_Dataset section_:
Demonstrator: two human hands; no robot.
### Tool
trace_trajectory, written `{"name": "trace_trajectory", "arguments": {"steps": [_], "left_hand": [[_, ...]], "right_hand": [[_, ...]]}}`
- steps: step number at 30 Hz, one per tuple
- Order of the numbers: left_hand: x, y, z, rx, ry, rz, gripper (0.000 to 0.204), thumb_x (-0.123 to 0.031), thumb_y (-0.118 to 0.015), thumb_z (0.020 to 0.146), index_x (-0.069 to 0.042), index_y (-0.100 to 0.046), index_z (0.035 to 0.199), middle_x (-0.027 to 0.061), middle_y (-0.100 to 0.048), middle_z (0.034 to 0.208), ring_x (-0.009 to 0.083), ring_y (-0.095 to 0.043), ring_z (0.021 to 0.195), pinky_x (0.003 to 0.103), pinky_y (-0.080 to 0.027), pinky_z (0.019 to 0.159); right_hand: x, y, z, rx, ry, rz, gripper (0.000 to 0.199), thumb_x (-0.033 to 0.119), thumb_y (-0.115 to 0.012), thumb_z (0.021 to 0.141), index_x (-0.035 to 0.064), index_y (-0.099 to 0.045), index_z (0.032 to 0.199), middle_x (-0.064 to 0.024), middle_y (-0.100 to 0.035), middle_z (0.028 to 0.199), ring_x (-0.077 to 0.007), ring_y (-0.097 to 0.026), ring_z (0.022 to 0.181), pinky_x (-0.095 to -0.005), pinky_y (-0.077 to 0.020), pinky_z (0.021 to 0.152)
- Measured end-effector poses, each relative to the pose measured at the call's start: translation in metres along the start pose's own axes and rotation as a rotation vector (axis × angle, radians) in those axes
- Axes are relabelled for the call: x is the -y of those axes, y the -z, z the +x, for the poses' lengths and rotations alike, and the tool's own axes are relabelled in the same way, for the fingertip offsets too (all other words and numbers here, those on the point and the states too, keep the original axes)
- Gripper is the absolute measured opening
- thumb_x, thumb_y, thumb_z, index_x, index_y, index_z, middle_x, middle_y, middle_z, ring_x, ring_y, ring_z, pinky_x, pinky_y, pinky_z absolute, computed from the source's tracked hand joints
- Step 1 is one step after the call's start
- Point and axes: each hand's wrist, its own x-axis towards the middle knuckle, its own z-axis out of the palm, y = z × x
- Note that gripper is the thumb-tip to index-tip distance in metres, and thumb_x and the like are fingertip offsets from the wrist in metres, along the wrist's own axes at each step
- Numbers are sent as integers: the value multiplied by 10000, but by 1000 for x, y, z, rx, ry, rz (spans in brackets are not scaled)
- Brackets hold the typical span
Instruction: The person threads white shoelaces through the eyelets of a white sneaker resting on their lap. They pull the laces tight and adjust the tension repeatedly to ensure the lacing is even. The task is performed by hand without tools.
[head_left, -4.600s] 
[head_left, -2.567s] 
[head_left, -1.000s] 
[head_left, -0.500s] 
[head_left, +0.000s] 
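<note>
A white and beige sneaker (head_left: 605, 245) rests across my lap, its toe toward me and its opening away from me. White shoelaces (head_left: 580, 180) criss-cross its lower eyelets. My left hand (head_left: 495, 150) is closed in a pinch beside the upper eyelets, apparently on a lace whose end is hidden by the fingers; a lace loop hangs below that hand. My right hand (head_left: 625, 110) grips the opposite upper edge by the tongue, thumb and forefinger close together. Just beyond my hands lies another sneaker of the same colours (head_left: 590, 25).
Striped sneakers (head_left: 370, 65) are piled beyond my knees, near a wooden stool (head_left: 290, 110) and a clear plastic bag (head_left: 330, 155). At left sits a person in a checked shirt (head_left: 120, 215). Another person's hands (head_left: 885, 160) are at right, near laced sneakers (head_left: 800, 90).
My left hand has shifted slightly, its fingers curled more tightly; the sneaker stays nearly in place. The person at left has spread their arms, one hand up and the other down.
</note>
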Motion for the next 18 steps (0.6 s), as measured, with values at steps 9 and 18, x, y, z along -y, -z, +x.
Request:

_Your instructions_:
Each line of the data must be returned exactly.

_Result_:
Demonstrator: two human hands; no robot.
### Tool
trace_trajectory, written `{"name": "trace_trajectory", "arguments": {"steps": [_], "left_hand": [[_, ...]], "right_hand": [[_, ...]]}}`
- steps: step number at 30 Hz, one per tuple
- Order of the numbers: left_hand: x, y, z, rx, ry, rz, gripper (0.000 to 0.204), thumb_x (-0.123 to 0.031), thumb_y (-0.118 to 0.015), thumb_z (0.020 to 0.146), index_x (-0.069 to 0.042), index_y (-0.100 to 0.046), index_z (0.035 to 0.199), middle_x (-0.027 to 0.061), middle_y (-0.100 to 0.048), middle_z (0.034 to 0.208), ring_x (-0.009 to 0.083), ring_y (-0.095 to 0.043), ring_z (0.021 to 0.195), pinky_x (0.003 to 0.103), pinky_y (-0.080 to 0.027), pinky_z (0.019 to 0.159); right_hand: x, y, z, rx, ry, rz, gripper (0.000 to 0.199), thumb_x (-0.033 to 0.119), thumb_y (-0.115 to 0.012), thumb_z (0.021 to 0.141), index_x (-0.035 to 0.064), index_y (-0.099 to 0.045), index_z (0.032 to 0.199), middle_x (-0.064 to 0.024), middle_y (-0.100 to 0.035), middle_z (0.028 to 0.199), ring_x (-0.077 to 0.007), ring_y (-0.097 to 0.026), ring_z (0.022 to 0.181), pinky_x (-0.095 to -0.005), pinky_y (-0.077 to 0.020), pinky_z (0.021 to 0.152)
- Measured end-effector poses, each relative to the pose measured at the call's start: translation in metres along the start pose's own axes and rotation as a rotation vector (axis × angle, radians) in those axes
- Axes are relabelled for the call: x is the -y of those axes, y the -z, z the +x, for the poses' lengths and rotations alike, and the tool's own axes are relabelled in the same way, for the fingertip offsets too (all other words and numbers here, those on the point and the states too, keep the original axes)
- Gripper is the absolute measured opening
- thumb_x, thumb_y, thumb_z, index_x, index_y, index_z, middle_x, middle_y, middle_z, ring_x, ring_y, ring_z, pinky_x, pinky_y, pinky_z absolute, computed from the source's tracked hand joints
- Step 1 is one step after the call's start
- Point and axes: each hand's wrist, its own x-axis towards the middle knuckle, its own z-axis out of the palm, y = z × x
- Note that gripper is the thumb-tip to index-tip distance in metres, and thumb_x and the like are fingertip offsets from the wrist in metres, along the wrist's own axes at each step
- Numbers are sent as integers: the value multiplied by 10000, but by 1000 for x, y, z, rx, ry, rz (spans in brackets are not scaled)
- Brackets hold the typical span
Instruction: The person threads white shoelaces through the eyelets of a white sneaker resting on their lap. They pull the laces tight and adjust the tension repeatedly to ensure the lacing is even. The task is performed by hand without tools.
[head_left, -4.600s] 
[head_left, -2.567s] 
[head_left, -1.000s] 
[head_left, -0.500s] 
[head_left, +0.000s] 
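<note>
A white and beige sneaker (head_left: 605, 245) rests across my lap, its toe toward me and its opening away from me. White shoelaces (head_left: 580, 180) criss-cross its lower eyelets. My left hand (head_left: 495, 150) is closed in a pinch beside the upper eyelets, apparently on a lace whose end is hidden by the fingers; a lace loop hangs below that hand. My right hand (head_left: 625, 110) grips the opposite upper edge by the tongue, thumb and forefinger close together. Just beyond my hands lies another sneaker of the same colours (head_left: 590, 25).
Striped sneakers (head_left: 370, 65) are piled beyond my knees, near a wooden stool (head_left: 290, 110) and a clear plastic bag (head_left: 330, 155). At left sits a person in a checked shirt (head_left: 120, 215). Another person's hands (head_left: 885, 160) are at right, near laced sneakers (head_left: 800, 90).
My left hand has shifted slightly, its fingers curled more tightly; the sneaker stays nearly in place. The person at left has spread their arms, one hand up and the other down.
</note>
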Motion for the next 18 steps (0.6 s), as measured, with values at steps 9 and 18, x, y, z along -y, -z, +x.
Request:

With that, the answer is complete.